=== Begin Enclosure ===

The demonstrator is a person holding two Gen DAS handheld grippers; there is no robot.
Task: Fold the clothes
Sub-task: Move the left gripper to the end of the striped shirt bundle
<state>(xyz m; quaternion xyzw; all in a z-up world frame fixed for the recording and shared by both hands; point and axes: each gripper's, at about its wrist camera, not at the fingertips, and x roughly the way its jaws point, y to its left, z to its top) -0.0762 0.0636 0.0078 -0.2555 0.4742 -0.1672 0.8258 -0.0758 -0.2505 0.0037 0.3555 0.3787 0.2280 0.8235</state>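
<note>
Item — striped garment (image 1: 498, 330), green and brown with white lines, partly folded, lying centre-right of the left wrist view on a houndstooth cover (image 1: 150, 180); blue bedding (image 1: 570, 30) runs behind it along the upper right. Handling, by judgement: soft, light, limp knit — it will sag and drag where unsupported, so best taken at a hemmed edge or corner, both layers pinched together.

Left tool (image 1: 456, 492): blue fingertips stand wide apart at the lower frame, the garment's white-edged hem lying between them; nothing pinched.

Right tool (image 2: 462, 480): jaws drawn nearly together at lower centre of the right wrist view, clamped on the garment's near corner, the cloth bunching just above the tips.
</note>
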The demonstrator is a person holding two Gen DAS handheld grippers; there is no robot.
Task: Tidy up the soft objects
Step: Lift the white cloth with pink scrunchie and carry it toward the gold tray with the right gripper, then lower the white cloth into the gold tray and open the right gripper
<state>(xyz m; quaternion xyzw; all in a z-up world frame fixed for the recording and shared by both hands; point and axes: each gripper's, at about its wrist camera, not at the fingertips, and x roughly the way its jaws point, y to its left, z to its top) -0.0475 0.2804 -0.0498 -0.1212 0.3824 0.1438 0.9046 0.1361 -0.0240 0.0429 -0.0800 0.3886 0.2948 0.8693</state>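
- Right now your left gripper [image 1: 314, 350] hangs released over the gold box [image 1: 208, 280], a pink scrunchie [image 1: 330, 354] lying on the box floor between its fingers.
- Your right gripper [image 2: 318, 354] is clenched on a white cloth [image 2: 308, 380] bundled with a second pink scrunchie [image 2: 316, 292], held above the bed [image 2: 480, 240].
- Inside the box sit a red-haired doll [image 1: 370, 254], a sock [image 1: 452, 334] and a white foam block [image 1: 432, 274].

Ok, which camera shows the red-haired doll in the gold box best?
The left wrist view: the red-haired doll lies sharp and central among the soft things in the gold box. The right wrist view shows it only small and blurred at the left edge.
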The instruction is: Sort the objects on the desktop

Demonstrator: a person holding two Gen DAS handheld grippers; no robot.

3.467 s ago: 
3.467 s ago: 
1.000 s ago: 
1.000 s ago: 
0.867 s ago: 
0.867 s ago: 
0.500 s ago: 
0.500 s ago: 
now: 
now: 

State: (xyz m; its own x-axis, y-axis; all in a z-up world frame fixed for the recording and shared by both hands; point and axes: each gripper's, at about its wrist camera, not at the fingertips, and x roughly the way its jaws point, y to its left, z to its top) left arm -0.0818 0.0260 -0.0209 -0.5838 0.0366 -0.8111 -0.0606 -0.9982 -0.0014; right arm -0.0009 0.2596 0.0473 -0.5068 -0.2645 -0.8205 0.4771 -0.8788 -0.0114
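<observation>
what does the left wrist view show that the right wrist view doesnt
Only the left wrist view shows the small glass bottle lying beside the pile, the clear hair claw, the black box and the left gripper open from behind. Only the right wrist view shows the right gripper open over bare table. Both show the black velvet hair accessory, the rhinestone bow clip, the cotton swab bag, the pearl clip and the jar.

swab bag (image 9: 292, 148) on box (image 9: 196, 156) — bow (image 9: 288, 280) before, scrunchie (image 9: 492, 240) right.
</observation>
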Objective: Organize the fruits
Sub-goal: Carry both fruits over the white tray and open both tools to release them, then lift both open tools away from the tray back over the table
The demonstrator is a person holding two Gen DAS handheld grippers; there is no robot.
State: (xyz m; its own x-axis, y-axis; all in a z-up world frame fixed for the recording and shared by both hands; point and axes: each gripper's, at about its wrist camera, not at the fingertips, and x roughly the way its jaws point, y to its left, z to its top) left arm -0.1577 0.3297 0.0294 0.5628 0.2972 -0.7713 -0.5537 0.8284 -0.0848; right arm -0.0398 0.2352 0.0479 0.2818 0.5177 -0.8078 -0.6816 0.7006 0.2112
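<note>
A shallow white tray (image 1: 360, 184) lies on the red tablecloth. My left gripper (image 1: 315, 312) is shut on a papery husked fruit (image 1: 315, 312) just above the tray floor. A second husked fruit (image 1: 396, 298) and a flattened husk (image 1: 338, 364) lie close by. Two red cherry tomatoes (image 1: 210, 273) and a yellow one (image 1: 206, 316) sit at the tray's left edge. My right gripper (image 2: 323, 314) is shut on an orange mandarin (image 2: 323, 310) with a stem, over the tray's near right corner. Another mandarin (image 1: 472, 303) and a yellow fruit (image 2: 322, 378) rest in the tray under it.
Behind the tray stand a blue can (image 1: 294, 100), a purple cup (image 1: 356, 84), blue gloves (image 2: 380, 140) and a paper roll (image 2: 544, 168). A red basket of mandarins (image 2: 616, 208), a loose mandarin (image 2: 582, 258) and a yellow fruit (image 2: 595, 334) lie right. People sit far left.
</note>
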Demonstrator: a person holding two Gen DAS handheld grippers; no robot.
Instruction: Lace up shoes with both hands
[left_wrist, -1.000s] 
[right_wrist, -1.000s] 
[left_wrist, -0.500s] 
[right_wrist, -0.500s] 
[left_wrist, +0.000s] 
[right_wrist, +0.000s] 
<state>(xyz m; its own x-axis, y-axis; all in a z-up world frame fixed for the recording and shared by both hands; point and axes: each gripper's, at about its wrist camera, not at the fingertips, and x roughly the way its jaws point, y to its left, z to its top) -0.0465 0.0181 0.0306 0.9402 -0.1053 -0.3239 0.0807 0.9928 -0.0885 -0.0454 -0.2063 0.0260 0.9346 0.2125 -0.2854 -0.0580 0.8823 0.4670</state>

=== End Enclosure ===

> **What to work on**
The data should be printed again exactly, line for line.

> **Your solution**
The demonstrator is a person holding two Gen DAS handheld grippers; there is no robot.
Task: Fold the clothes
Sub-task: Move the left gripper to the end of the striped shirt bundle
<state>(xyz m; quaternion xyzw; all in a z-up world frame fixed for the recording and shared by both hands; point and axes: each gripper's, at about its wrist camera, not at the fingertips, and x roughly the way its jaws point, y to its left, z to its top) -0.0762 0.0636 0.0078 -0.2555 0.4742 -0.1672 0.8258 -0.0758 -0.2505 0.0037 0.3555 0.3787 0.2280 0.8235</state>
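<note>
Item — striped garment (image 1: 498, 330), green and brown with white lines, partly folded, lying centre-right of the left wrist view on a houndstooth cover (image 1: 150, 180); blue bedding (image 1: 570, 30) runs behind it along the upper right. Handling, by judgement: soft, light, limp knit — it will sag and drag where unsupported, so best taken at a hemmed edge or corner, both layers pinched together.

Left tool (image 1: 456, 492): blue fingertips stand wide apart at the lower frame, the garment's white-edged hem lying between them; nothing pinched.

Right tool (image 2: 462, 480): jaws drawn nearly together at lower centre of the right wrist view, clamped on the garment's near corner, the cloth bunching just above the tips.
</note>
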The demonstrator is a person holding two Gen DAS handheld grippers; there is no robot.
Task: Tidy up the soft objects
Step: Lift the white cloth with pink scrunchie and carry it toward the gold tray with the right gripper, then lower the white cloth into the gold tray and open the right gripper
<state>(xyz m; quaternion xyzw; all in a z-up world frame fixed for the recording and shared by both hands; point and axes: each gripper's, at about its wrist camera, not at the fingertips, and x roughly the way its jaws point, y to its left, z to its top) -0.0475 0.2804 -0.0498 -0.1212 0.3824 0.1438 0.9046 0.1361 -0.0240 0.0429 -0.0800 0.3886 0.2948 0.8693</state>
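- Right now your left gripper [image 1: 314, 350] hangs released over the gold box [image 1: 208, 280], a pink scrunchie [image 1: 330, 354] lying on the box floor between its fingers.
- Your right gripper [image 2: 318, 354] is clenched on a white cloth [image 2: 308, 380] bundled with a second pink scrunchie [image 2: 316, 292], held above the bed [image 2: 480, 240].
- Inside the box sit a red-haired doll [image 1: 370, 254], a sock [image 1: 452, 334] and a white foam block [image 1: 432, 274].

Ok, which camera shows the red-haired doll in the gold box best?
The left wrist view: the red-haired doll lies sharp and central among the soft things in the gold box. The right wrist view shows it only small and blurred at the left edge.
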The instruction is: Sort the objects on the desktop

Demonstrator: a person holding two Gen DAS handheld grippers; no robot.

3.467 s ago: 
3.467 s ago: 
1.000 s ago: 
1.000 s ago: 
0.867 s ago: 
0.867 s ago: 
0.500 s ago: 
0.500 s ago: 
now: 
now: 

State: (xyz m; its own x-axis, y-axis; all in a z-up world frame fixed for the recording and shared by both hands; point and axes: each gripper's, at about its wrist camera, not at the fingertips, and x roughly the way its jaws point, y to its left, z to its top) left arm -0.0818 0.0260 -0.0209 -0.5838 0.0366 -0.8111 -0.0606 -0.9982 -0.0014; right arm -0.0009 0.2596 0.0473 -0.5068 -0.2645 -0.8205 0.4771 -0.8788 -0.0114
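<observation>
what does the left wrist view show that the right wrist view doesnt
Only the left wrist view shows the small glass bottle lying beside the pile, the clear hair claw, the black box and the left gripper open from behind. Only the right wrist view shows the right gripper open over bare table. Both show the black velvet hair accessory, the rhinestone bow clip, the cotton swab bag, the pearl clip and the jar.

swab bag (image 9: 292, 148) on box (image 9: 196, 156) — bow (image 9: 288, 280) before, scrunchie (image 9: 492, 240) right.
</observation>
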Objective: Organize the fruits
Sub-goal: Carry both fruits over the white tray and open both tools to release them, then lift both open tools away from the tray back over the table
The demonstrator is a person holding two Gen DAS handheld grippers; there is no robot.
State: (xyz m; its own x-axis, y-axis; all in a z-up world frame fixed for the recording and shared by both hands; point and axes: each gripper's, at about its wrist camera, not at the fingertips, and x roughly the way its jaws point, y to its left, z to its top) left arm -0.1577 0.3297 0.0294 0.5628 0.2972 -0.7713 -0.5537 0.8284 -0.0848; right arm -0.0398 0.2352 0.0479 0.2818 0.5177 -0.8078 -0.6816 0.7006 0.2112
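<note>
A shallow white tray (image 1: 360, 184) lies on the red tablecloth. My left gripper (image 1: 315, 312) is shut on a papery husked fruit (image 1: 315, 312) just above the tray floor. A second husked fruit (image 1: 396, 298) and a flattened husk (image 1: 338, 364) lie close by. Two red cherry tomatoes (image 1: 210, 273) and a yellow one (image 1: 206, 316) sit at the tray's left edge. My right gripper (image 2: 323, 314) is shut on an orange mandarin (image 2: 323, 310) with a stem, over the tray's near right corner. Another mandarin (image 1: 472, 303) and a yellow fruit (image 2: 322, 378) rest in the tray under it.
Behind the tray stand a blue can (image 1: 294, 100), a purple cup (image 1: 356, 84), blue gloves (image 2: 380, 140) and a paper roll (image 2: 544, 168). A red basket of mandarins (image 2: 616, 208), a loose mandarin (image 2: 582, 258) and a yellow fruit (image 2: 595, 334) lie right. People sit far left.
</note>
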Demonstrator: a person holding two Gen DAS handheld grippers; no robot.
Instruction: Lace up shoes with both hands
[left_wrist, -1.000s] 
[right_wrist, -1.000s] 
[left_wrist, -0.500s] 
[right_wrist, -0.500s] 
[left_wrist, +0.000s] 
[right_wrist, +0.000s] 
<state>(xyz m; its own x-axis, y-axis; all in a z-up world frame fixed for the recording and shared by both hands; point and axes: each gripper's, at about its wrist camera, not at the fingertips, and x roughly the way its jaws point, y to its left, z to its top) -0.0465 0.0181 0.0306 0.9402 -0.1053 -0.3239 0.0807 0.9928 -0.0885 -0.0454 -0.2063 0.0260 0.9346 0.2125 -0.2854 -0.0580 0.8823 0.4670</state>

This exercise requires no further output.